-- Recorded data --
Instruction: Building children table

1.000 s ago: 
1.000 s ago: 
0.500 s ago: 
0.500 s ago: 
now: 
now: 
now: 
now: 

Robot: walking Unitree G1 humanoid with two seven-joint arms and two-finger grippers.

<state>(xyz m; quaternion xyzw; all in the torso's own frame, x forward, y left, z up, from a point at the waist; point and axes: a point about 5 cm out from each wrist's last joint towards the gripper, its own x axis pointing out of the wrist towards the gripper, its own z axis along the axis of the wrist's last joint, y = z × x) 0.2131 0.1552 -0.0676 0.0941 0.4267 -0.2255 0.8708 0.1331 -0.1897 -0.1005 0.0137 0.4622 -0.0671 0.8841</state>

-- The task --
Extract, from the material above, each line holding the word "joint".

-- Response to the exercise --
Robot: walking Unitree G1 humanoid with two seven-joint arms and two-finger grippers.
<state>(xyz m; quaternion xyzw; all in the torso's own frame, x forward, y left, z up, from a point at the waist; point and axes: a point about 5 cm out from each wrist's last joint towards the gripper, its own x axis pointing out of the wrist towards the gripper, its own z axis along the axis of the wrist's last joint, y = z × x) 0.2131 0.1552 -0.0676 0.0941 0.4267 -0.2255 0.8708 0.1331 -0.1897 -0.1005 0.0137 0.4622 -0.0671 0.8841</state>

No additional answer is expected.